To assess the effects of mental health and negative illness preceptors on patients with RA, the researchers conducted a post-hoc analysis of the 2-year randomized controlled CareRA-trial. The researchers defined remission as a DAS28-C-reactive protein score of less than 2.6 from weeks 16 to 104.

The post-hoc analysis assessed 379 participants between January 2009 and May 2013 who completed the Short Form 36 (SF-36), the Revised Illness Perception Questionnaire (IPQ-R) and the Utrecht Coping List (UCL) at baseline and at week 16, to determine psychosocial variables. The researchers compared time to first loss of remission using Cox proportional hazards regression and analyzed directionality of associations between psychosocial indicators and DAS28-CRP with cross-lagged panel models (CLPM).

According to the researchers, 33% of the assessed patients sustained DAS28-CRP remission. Of these patients in remission at week 16, the researchers identified two subgroups: A low-psychosocial-burden group (80%) and high psychosocial-burden group (20%), with the former retaining remission for a longer period (HR = 0.51; 95% CI, 0.35-0.73), compared with the latter group.
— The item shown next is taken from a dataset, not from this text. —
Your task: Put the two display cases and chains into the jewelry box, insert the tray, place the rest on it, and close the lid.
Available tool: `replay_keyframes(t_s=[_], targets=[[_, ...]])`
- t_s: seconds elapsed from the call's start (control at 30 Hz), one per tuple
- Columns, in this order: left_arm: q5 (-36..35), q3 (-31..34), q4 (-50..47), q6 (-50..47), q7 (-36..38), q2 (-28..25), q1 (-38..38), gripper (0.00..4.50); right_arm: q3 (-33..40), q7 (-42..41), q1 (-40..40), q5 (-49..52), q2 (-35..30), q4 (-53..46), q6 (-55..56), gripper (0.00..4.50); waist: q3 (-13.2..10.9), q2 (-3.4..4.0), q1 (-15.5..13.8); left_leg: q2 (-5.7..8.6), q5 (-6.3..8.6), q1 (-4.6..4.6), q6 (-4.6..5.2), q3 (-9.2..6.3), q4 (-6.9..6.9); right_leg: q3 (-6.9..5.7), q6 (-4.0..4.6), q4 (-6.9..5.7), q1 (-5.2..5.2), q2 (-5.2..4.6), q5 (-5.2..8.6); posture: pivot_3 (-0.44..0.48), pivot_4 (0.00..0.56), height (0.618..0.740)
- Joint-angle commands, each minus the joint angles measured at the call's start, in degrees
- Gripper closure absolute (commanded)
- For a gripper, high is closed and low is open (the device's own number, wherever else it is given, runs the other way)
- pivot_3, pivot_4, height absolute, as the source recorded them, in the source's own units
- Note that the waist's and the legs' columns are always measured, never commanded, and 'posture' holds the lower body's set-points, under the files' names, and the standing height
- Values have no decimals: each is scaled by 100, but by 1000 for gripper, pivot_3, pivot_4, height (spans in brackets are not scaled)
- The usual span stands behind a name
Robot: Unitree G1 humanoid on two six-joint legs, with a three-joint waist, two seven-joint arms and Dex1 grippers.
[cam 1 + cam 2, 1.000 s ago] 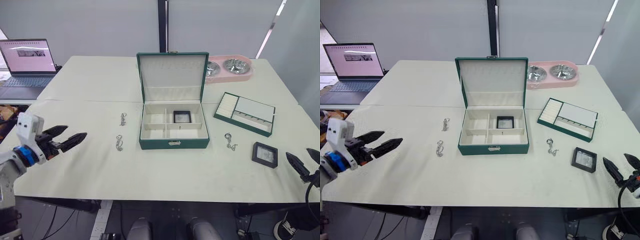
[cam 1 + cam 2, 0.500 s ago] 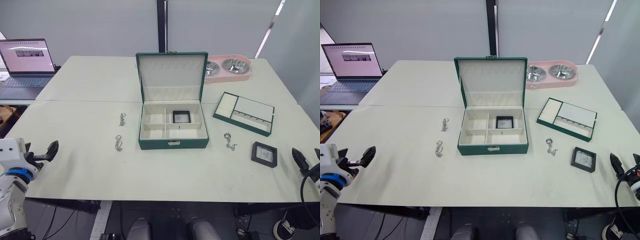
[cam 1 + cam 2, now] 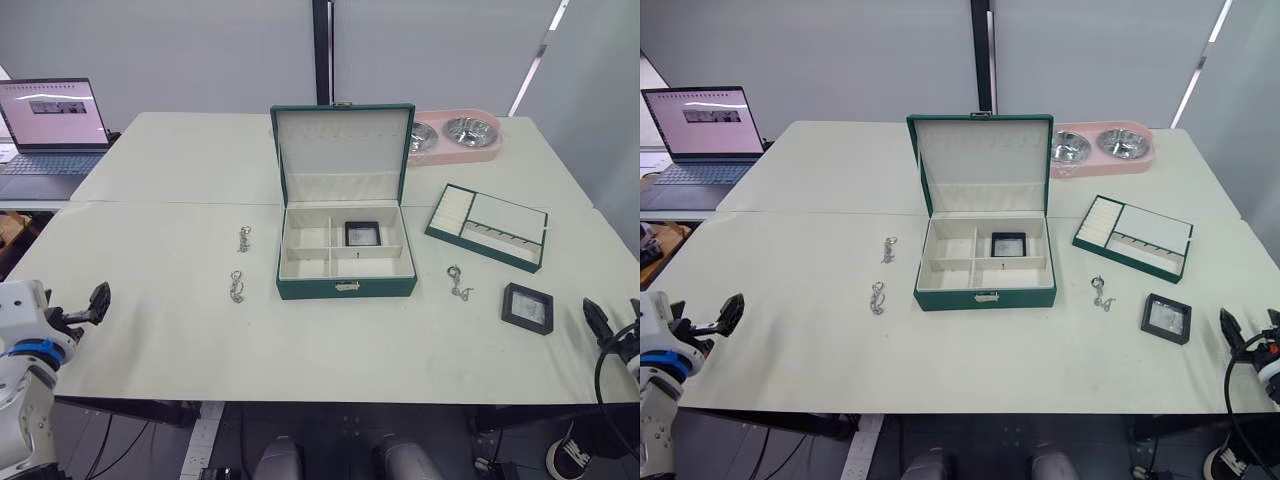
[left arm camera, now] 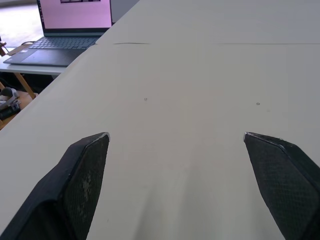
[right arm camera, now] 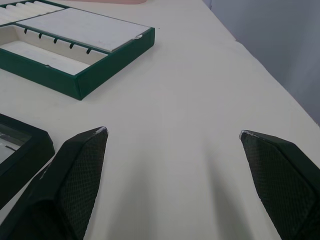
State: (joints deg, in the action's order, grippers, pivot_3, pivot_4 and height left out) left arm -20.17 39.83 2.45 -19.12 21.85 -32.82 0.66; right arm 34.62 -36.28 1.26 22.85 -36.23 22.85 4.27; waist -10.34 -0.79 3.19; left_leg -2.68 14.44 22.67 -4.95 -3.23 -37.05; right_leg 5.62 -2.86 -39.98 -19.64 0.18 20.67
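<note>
Jewelry box open, one display case inside; another on table.

A wide cream tabletop spans most of the frame, with a thin seam running across it from left to right at about mid-height. At the upper left, an open laptop sits on a separate lower surface beside the tabletop, its screen lit pale pink with a dark strip near the top and its dark keyboard facing forward. At the upper right, near the tabletop's far edge, lies a pink double pet bowl holding two shiny metal dishes side by side. Behind everything stand grey wall panels, split by a dark vertical post at top centre.
</note>
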Motion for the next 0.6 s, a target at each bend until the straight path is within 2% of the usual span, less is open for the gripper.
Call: replay_keyframes(t_s=[0.03,0.4,0.6], targets=[[-28,50,-253,154,-85,39,139,45,22,-195,-61,88,-120,-3,105,0,0,1,5,0,0,0,0,0,0,1,0,0,0,0,0,0,150,740],[-137,104,-399,213,-211,156,321,45,23,-135,-227,40,-237,135,39,0,0,0,4,0,0,-1,0,1,2,1,0,1,1,0,0,0,150,740],[-261,-99,-800,85,-359,340,240,45,103,-510,-164,314,-259,45,123,0,0,0,3,0,0,-2,0,2,1,2,0,1,1,0,0,0,150,740]])
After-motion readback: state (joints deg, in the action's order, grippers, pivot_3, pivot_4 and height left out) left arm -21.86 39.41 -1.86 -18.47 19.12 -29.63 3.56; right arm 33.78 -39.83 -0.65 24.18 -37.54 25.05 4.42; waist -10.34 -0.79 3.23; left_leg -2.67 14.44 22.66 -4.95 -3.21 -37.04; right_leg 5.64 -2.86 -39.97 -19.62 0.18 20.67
Additionally, temporal relationships between psychosocial well-being and DAS28-CRP as presented in the CLPM were, “complex, bidirectional and disease-phase dependent,” with better psychosocial well-being predicting lower future disease activity and worse psychosocial well-being predicting higher future disease activity.

“Interestingly however, this relationship appeared to function differently during the earliest disease stages, with higher disease activity at baseline being associated with better well-being after 4 months in our study,” Doumen and colleagues wrote. “While somewhat counterintuitive, this suggests a stronger beneficial effect of treatment on psychosocial well-being in those patients who initially had the highest disease burden.”

The researchers also noted that approximately 20% of patients in DAS28-CRP or Clinical Disease Activity Index showed worse psychosocial outcomes even after 4 months of remission, suggesting that a higher psychosocial burden can still negatively affect patients with RA well into remission and “further underlines the need for a continued attention for psychosocial well-being, even when clinical treatment targets are met.

“Our observation of such subgroups among patients in remission further emphasizes that psychosocial unmet needs are frequent and relevant even when the disease appears well-controlled,” Doumen and colleagues wrote. “Therefore, future research should aim to develop tools to help clinicians to timely identify patients with such unmet needs in clinical practice.”